My first thought is that misogyny expresses itself in so many ways, it is, perhaps a continuum, from dumb blonde 'jokes' to the sexualization of little girls, to sex on demand provided to men by the sex industry, to rape, murder and the treating of the female gender as so much refuse;

A third and very important factor I now realize is the cultural internalization of the dehumanization of women. Yes, I did grow up like everyone else in India hearing about baby girls being trashed and married women being burnt to death – but there is a deep-rooted, cultural conditioning that taught us very early on to disregard these events, to remain unmoved, like we would if we heard news about the weather. If a cow was slaughtered in a Hindu neighborhood, there would be religious riots and reprisals across the country. So very early, those of us who grew up in India – learned to prioritize the value of different types of lives.
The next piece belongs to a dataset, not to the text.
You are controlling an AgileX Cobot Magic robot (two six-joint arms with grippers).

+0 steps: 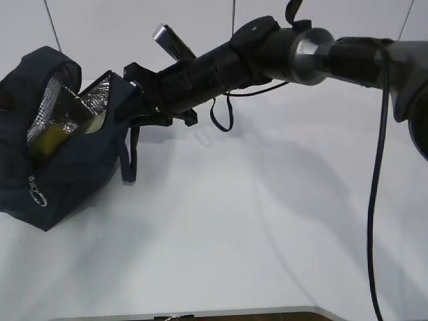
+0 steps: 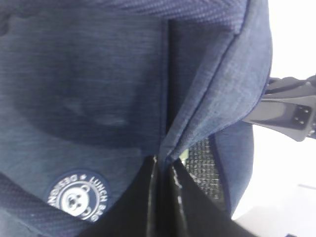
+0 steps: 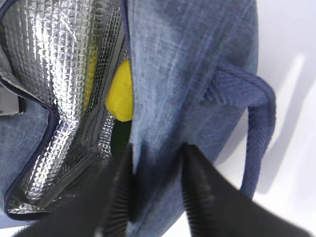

The life of a cow was more sacred than the life of a girl or a woman.


I browsed through Germaine Greer's "The Whole Women" because it seemed to me she had something to say about this, but I couldn't find the specific quote, other than the old one "most women have no idea how much men hate them"

(Another book I have to reread, I realize Greer is Persona non grata many circles---but that is one badass book)

redqueen

(115,103 posts)
2. It's overwhelming.
Mon Nov 5, 2012, 05:22 PM
Nov 2012

It makes me think of how only certain types of violence against women are deemed newsworthy. And how violence against certain types of women isn't deemed newsworthy unless it reaches monstrous proportions.